TLDR Here I propose
- a TM block which instead of having a fixed depth (column size) it starts with all columns shallow and each column grows (stacks new cells) as necessary,
- how TM learning rules could be changed in order to accomplish the above.
- what advantages - in terms of learning rate and compute/memory resources this new TM breed might have
We know (at least most of us do) a TM is organized in a matrix of columns X cells, one column purpose is to predict one future SDR position (or bit), and is made by stacking a fixed number of cells, same depth for all columns. When a cell activates the whole column activates.
The algorithm being that each cell tries to make predictions of the following time step by “looking” for, and learning patterns in the activations of all other (or only neighboring) cells in the previous time step.
What is important to notice is the architecture (and therefore learning capacity) is fixed from the beginning - a certain column depth (# of cells/column) is assumed for the whole lifecycle of the TM.
A problem with the fixed TM size is its “Maker” has to guess in advance what architecture is optimal for the given task - too shallow HTM can’t learn complex relationships, a too large one wastes resources.
To go on the Expansive TM would be sketched like this:
first, for simplicity sake, each cell is responsible to learn a single pattern - it has one segment that turns it active.
start with one cell depth in each column. Cells mature very quickly, which means once they “locked in” to a pattern their synapses freeze and non-permanent synapses are discarded.
That brings in two benefits:
- the learning algorithm can skip mature segments (efficiency). Normally one learning cell per column is sufficient.
- mature segments do not need to hold synaptic permanences, all synapses are permanent (memory savings)
- mature segments reliably activate each time when they see the pattern they locked into (consistent behavior)
there are two errors a segment/cell can do:
- to not activate when it should
- to activate when it shouldn’t
How does GTM handles these:
- in this case a new immature cell is stacked on top of the column and its purpose is to learn a new pattern that the cell(s) below it did not noticed.
- in this case an “inhibitive” segment is added to the cell - its purpose is to learn a particular exception pattern that is supposed to inhibit the cell’s activation.
As you noticed, I almost lied above: A cell doesn’t have a single segment, it has a single activation (positive) segment and zero or more inhibitory (negative) segments, yet only one of them can be in immature stage - learning an inhibitory pattern. A new inhibitory segment is added whenever all preexisting inhibitory segments failed to inhibit the cell (hence column) activation when they should have.
as a bonus to speed - as long as a positive segment does not activate, its corresponding inhibitory segments can be skipped (do not need to check whether they see an inhibitory pattern). So a cell can learn many exception rules without having to evaluate them at every time step. Further on, for cells with multiple inhibitory segments, they are evaluated in the order of maturation - and once one inhibits the cell we (the algorithm actually) can stop checking for further exception rules for the same cell.
The consistency rules:
- a learning segment can only get its input from mature segments. This way is guaranteed whatever the reason (pattern) the segment has learned, its future activations will not be hindered by its input cells “changing their mind” by learning new rules. That is why an input synapse should not point towards a whole cell but one certain segment within that cell. (0,1,2… where “0” is the positive segment)

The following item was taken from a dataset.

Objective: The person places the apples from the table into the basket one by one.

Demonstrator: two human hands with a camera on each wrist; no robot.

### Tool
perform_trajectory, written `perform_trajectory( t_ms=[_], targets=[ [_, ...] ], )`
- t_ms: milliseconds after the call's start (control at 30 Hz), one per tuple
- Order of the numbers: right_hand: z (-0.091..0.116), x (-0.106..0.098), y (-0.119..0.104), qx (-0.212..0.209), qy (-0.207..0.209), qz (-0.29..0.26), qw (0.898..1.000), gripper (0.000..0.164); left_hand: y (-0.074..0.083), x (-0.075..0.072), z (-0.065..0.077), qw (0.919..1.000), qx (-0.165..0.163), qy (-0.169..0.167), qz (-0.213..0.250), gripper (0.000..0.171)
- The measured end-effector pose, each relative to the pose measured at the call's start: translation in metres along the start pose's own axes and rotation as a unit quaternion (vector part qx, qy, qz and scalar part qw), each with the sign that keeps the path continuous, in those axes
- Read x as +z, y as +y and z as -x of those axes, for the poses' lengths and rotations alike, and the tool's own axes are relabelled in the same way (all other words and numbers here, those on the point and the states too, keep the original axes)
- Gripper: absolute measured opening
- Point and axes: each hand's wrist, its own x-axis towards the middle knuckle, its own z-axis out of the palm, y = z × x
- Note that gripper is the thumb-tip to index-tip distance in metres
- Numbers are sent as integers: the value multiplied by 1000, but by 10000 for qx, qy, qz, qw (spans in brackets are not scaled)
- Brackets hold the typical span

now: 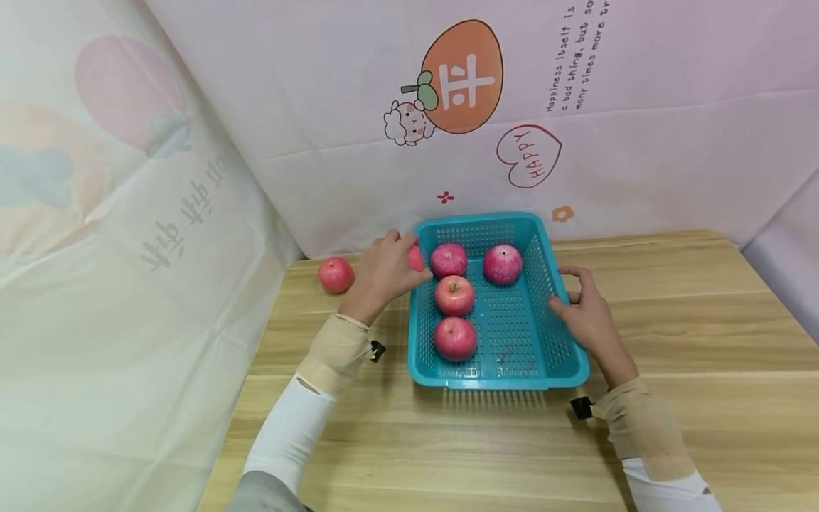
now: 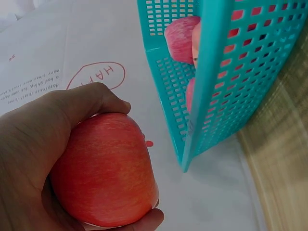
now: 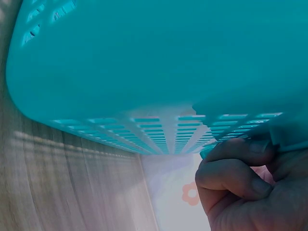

- Mature segments are assigned a maturity value 1… N (where 1 is the oldest mature segment and N is the newest one. So segment i can only read its inputs (== attach synapses) from segments 1, 2,…, i-1
further optimizations: linking inhibitory segments: When a cell in a column miss-fires, before adding an new, immature inhibitory segment, algorithm can check all previous inhibitory segments in its column, and if any one checks true, it simply symlinks it in the newer cell, which means that “the already learned inhibitory rule applies in this particular case too”
Ok, I hope it does look simple enough to raise your interest.
Opinions are welcomed e.g. what use cases vanilla TM can solve and this one couldn’t or how difficult would be to implement it, or how do you think the presumed performance improvements would really matter.
I personally like the following benefits:
- that a column can be as shallow as necessary. If a pattern bit is easy to predict, why allocate dozens of cells?
- and even a column not having learning segments/cells as long as it makes correct predictions.
- once an older cell decides to activate (its positive pattern says “GO!” and its negative patterns do not oppose it) then there is no need to ask/evaluate newer
cells from the same column.
- since by Pareto rule, 20% of relevant patterns for each column would be encountered 80% of the times, it means the most relevant patterns would tend to be learned sooner, hence the advantage above (bypass rare complicated rules) is further magnified.